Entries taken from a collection
━━━━━━

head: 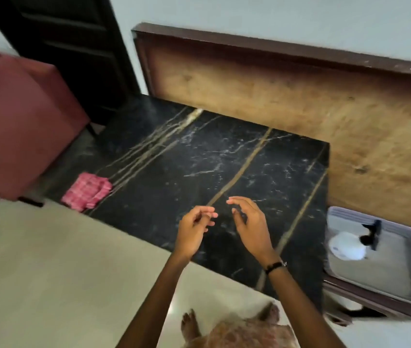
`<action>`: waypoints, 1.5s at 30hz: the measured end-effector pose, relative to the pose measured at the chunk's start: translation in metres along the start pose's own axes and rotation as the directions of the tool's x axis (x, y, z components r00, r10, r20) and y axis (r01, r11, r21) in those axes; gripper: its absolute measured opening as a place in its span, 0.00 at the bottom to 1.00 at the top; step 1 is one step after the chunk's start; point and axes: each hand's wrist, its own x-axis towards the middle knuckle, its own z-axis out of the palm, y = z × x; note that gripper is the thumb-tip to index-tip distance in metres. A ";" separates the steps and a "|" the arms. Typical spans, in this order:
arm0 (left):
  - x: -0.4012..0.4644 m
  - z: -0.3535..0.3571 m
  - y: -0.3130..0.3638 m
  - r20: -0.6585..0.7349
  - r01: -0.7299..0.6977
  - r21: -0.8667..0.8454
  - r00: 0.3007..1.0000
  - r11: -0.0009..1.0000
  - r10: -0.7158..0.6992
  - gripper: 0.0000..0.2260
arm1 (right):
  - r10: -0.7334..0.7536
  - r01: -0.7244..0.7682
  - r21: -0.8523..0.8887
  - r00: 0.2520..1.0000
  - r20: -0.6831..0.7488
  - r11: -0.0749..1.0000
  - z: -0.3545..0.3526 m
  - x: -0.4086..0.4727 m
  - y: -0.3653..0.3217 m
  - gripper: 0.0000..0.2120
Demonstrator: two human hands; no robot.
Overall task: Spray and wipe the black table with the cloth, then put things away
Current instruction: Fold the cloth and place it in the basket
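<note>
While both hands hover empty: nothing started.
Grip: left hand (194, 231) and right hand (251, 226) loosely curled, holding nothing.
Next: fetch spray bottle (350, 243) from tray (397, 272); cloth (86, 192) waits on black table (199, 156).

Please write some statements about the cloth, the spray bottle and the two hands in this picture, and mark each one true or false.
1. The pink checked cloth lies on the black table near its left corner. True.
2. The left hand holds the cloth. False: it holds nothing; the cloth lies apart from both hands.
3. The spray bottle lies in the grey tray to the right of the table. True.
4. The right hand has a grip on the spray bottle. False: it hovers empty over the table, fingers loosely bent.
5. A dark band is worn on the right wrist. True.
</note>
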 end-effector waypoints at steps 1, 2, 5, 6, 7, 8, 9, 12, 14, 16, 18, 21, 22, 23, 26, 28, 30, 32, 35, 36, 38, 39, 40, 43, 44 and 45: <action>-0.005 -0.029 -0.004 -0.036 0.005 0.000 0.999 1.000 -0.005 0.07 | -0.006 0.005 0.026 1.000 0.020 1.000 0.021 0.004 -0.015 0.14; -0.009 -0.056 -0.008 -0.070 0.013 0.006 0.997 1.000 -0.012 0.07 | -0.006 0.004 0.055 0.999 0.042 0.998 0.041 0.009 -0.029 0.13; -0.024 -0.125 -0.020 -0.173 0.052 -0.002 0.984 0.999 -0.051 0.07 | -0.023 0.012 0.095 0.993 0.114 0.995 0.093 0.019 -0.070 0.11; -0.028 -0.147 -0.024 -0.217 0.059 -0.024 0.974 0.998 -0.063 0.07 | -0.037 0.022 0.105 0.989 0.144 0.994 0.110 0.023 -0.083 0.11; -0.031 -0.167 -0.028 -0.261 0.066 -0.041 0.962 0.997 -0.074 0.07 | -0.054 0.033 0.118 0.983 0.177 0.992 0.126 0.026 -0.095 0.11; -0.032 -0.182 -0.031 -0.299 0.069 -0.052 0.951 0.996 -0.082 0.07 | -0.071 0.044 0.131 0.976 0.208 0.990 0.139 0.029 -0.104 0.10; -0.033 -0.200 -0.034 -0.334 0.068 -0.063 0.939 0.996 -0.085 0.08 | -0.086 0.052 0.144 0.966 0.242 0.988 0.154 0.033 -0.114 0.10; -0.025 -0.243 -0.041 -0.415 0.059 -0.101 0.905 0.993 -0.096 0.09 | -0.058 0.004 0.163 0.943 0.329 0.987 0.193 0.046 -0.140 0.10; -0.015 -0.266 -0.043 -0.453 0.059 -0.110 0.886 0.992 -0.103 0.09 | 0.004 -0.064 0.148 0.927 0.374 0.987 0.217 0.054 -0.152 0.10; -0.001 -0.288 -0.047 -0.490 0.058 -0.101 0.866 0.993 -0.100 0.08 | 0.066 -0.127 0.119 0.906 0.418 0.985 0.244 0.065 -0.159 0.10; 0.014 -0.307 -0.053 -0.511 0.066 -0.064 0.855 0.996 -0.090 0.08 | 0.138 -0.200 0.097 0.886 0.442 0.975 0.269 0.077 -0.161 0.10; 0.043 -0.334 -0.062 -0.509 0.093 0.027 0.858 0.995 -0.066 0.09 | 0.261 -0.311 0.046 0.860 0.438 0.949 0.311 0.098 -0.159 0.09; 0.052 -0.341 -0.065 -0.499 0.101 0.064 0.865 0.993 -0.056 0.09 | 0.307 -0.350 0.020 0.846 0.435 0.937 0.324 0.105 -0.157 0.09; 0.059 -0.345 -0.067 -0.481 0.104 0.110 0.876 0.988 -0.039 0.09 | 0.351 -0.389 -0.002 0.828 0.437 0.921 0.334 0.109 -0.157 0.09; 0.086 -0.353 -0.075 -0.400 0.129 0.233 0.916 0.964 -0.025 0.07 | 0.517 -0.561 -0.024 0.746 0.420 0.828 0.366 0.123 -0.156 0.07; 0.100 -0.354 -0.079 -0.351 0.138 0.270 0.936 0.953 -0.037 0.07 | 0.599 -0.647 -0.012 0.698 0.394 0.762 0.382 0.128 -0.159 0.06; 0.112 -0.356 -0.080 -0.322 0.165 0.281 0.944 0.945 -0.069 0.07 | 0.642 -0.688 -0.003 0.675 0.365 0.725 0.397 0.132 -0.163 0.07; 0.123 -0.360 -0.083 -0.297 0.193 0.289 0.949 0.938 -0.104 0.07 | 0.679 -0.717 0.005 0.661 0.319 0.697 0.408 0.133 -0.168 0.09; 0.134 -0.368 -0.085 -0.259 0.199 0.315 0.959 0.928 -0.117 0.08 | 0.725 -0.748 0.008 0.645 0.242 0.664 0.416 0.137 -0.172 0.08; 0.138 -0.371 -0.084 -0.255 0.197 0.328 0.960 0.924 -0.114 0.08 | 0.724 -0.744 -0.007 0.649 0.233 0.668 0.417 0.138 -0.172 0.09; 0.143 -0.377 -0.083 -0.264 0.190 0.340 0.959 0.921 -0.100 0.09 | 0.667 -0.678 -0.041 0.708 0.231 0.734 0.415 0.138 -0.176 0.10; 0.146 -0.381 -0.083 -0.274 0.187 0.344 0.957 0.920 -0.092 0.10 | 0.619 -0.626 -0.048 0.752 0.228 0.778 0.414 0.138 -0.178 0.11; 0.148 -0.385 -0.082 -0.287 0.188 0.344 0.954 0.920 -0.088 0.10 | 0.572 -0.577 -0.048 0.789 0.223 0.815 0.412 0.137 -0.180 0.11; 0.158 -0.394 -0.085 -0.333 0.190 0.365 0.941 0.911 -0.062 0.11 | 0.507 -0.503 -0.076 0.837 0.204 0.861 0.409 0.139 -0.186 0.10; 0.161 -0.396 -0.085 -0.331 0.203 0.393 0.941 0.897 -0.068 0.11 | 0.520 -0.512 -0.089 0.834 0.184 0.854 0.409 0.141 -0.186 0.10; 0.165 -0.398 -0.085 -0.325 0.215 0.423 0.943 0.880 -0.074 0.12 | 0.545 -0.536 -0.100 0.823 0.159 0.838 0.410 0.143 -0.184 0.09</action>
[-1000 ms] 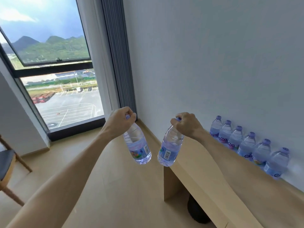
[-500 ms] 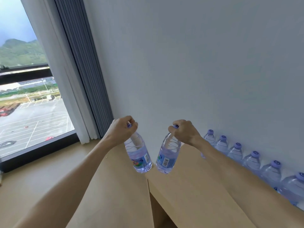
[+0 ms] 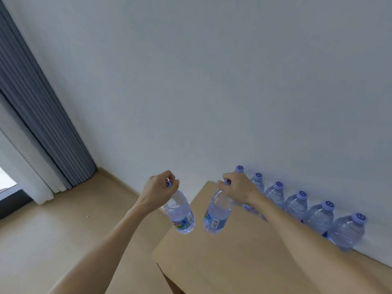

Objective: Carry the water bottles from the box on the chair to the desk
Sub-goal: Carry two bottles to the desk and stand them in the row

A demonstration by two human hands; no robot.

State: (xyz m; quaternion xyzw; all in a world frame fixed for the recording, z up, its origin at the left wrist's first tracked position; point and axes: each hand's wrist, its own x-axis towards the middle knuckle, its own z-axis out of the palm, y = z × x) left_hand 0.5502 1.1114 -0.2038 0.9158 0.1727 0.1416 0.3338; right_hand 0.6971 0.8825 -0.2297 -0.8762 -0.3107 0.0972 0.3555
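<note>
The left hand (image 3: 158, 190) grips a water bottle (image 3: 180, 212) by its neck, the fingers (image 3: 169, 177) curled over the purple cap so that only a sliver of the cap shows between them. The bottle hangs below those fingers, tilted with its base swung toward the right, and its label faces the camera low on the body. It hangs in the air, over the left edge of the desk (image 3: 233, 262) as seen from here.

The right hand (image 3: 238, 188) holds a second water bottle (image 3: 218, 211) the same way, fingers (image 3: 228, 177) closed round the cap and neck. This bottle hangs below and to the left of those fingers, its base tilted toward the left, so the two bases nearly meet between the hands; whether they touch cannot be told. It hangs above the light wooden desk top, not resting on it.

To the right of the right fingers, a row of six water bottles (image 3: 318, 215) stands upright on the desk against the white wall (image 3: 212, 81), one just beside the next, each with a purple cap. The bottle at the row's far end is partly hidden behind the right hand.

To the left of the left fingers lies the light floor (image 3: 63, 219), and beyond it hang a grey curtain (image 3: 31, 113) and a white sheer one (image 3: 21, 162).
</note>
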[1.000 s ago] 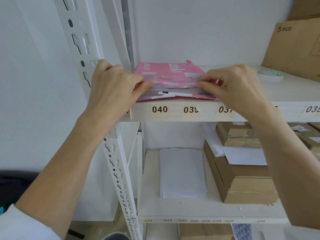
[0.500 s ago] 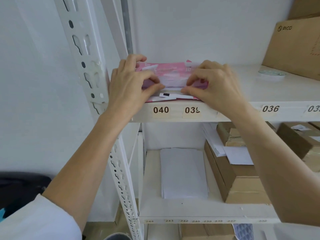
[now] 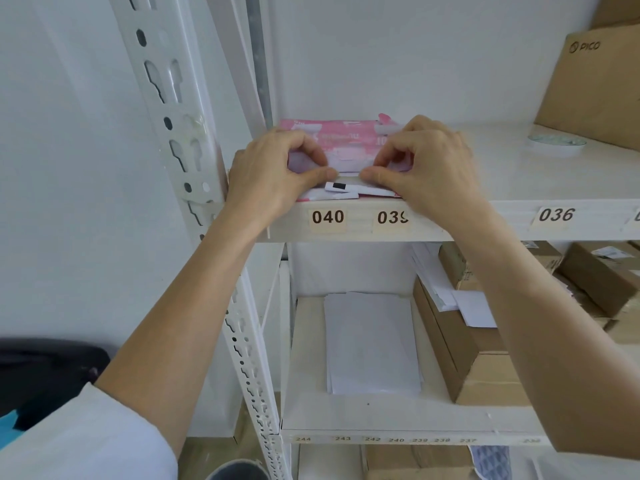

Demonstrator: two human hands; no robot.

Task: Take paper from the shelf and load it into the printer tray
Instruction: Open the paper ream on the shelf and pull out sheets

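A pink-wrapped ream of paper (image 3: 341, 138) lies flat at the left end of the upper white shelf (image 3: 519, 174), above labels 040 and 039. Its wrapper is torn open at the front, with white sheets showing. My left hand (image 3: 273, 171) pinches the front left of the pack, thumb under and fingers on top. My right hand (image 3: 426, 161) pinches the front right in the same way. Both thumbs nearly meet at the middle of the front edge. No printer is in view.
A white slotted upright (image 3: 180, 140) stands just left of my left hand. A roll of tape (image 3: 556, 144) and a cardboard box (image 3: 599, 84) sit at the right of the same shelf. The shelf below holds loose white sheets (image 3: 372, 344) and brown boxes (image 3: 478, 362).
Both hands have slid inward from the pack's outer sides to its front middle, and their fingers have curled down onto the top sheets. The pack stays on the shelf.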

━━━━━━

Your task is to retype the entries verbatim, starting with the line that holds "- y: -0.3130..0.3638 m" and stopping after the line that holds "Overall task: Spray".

- [Response]
  - y: -0.3130..0.3638 m
  - r20: -0.6585..0.7349
  - r01: -0.7299..0.6977
  - r21: -0.8667..0.8454
  - r00: 0.3007..1.0000
  - r11: -0.0009..1.0000
  - r10: -0.7158..0.6992
  - gripper: 0.0000..0.2260
arm1 (right):
  - r10: -0.7334..0.7536
  - r01: -0.7244..0.7682
  - r21: -0.8523..0.8887
  - r00: 0.2520..1.0000
  - r20: -0.6831..0.7488
  - r11: -0.0749..1.0000
  - z: -0.3545..0.3526 m
  - x: -0.4086..0.4727 m
  - y: -0.3653..0.3217 m
  - gripper: 0.0000..0.2120
Demonstrator: two human hands; no robot.
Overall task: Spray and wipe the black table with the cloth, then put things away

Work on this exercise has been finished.